» **Task directions**
Whenever the string "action" turns up in a line below, that line should be copied.

» **Data records**
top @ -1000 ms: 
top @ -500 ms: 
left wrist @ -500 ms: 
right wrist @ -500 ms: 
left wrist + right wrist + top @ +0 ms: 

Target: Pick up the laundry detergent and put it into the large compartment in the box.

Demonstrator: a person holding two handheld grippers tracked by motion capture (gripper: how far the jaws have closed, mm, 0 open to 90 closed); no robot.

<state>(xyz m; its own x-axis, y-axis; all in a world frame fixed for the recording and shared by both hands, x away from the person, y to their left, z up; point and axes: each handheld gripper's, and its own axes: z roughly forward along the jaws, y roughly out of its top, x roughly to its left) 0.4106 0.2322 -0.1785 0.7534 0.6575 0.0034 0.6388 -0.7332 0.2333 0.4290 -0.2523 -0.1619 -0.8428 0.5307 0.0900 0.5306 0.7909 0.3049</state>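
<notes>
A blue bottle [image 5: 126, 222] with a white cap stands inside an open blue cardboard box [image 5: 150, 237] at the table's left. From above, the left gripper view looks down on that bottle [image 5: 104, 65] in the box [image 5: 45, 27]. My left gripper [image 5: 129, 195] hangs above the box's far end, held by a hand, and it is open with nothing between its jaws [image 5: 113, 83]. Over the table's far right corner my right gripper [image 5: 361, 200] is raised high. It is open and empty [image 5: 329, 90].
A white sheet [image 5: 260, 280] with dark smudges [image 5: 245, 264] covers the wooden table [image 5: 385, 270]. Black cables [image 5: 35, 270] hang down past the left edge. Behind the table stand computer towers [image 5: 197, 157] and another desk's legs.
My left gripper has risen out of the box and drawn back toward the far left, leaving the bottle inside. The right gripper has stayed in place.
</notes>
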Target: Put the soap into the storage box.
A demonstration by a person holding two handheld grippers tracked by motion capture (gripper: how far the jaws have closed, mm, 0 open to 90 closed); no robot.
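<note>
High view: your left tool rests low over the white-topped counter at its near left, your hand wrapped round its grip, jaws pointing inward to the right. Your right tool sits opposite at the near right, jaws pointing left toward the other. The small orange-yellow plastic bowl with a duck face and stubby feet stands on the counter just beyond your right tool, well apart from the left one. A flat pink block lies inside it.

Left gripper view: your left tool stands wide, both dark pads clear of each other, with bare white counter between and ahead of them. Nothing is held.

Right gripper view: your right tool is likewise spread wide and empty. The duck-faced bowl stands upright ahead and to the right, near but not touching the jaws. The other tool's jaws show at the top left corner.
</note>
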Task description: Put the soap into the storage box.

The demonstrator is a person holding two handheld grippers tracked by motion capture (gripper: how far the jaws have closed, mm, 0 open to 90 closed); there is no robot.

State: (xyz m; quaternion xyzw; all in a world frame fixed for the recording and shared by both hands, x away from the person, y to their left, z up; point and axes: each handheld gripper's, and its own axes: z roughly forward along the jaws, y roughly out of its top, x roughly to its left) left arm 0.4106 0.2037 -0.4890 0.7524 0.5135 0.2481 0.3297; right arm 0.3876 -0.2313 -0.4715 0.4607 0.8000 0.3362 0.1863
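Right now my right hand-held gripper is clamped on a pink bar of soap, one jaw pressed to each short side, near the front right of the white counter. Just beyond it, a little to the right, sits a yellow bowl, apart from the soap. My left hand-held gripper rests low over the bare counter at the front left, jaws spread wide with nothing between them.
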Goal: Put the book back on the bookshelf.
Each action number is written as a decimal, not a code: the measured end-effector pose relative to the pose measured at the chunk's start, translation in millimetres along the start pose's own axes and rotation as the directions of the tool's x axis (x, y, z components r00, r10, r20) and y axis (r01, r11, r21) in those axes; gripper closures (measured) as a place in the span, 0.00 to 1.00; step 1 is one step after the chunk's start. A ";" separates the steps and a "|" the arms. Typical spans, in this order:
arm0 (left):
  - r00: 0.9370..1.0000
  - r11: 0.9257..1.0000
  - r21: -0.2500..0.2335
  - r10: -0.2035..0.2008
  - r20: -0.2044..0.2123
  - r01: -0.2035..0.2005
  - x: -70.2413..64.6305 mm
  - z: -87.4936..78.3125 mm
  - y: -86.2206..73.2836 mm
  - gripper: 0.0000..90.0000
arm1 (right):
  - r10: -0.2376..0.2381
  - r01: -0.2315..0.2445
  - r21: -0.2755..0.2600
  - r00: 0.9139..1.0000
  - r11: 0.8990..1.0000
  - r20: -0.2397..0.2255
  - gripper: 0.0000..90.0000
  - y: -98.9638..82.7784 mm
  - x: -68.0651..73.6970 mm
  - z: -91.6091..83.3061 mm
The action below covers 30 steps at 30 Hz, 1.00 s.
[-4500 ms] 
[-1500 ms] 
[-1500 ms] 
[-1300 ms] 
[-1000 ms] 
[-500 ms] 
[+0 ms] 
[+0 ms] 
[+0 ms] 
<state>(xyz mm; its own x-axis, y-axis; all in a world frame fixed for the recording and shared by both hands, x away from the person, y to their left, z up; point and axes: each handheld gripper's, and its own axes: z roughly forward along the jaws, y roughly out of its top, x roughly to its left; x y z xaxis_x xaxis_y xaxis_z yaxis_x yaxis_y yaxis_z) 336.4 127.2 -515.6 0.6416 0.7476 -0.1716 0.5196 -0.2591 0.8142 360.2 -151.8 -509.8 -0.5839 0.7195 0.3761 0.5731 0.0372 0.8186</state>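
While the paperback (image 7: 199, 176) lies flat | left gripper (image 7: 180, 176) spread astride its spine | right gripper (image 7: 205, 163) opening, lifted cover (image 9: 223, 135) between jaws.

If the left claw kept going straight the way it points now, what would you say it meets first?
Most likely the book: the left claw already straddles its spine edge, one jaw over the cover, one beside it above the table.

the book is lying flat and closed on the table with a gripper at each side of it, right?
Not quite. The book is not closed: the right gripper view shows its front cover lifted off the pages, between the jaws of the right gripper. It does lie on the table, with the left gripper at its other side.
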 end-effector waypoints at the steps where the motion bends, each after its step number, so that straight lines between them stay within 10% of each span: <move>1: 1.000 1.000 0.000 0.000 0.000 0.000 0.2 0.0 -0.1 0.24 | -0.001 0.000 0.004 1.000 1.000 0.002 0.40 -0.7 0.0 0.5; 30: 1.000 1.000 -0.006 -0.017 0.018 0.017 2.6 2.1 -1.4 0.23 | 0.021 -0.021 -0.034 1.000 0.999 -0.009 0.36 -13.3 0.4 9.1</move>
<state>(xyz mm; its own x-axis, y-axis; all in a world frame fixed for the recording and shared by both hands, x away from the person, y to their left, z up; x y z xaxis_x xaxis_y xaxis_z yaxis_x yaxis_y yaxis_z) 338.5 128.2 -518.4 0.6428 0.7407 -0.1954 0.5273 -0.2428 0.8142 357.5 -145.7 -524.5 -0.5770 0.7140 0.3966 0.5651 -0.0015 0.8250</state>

» **Answer section**
Each action number is written as a decimal, not a code: the measured end-effector pose relative to the pose measured at the chunk's start, translation in millimetres along the start pose's own axes and rotation as the directions of the tool's x axis (x, y, z components r00, r10, r20) and y axis (r01, r11, r21) in those axes; gripper closures (measured) as a place in the span, 0.00 to 1.00; step 1 is one step after the chunk's start. A ";" separates the steps and a "|" the arms. Typical spans, in this order:
The action below covers 30 steps at 30 Hz, 1.00 s.

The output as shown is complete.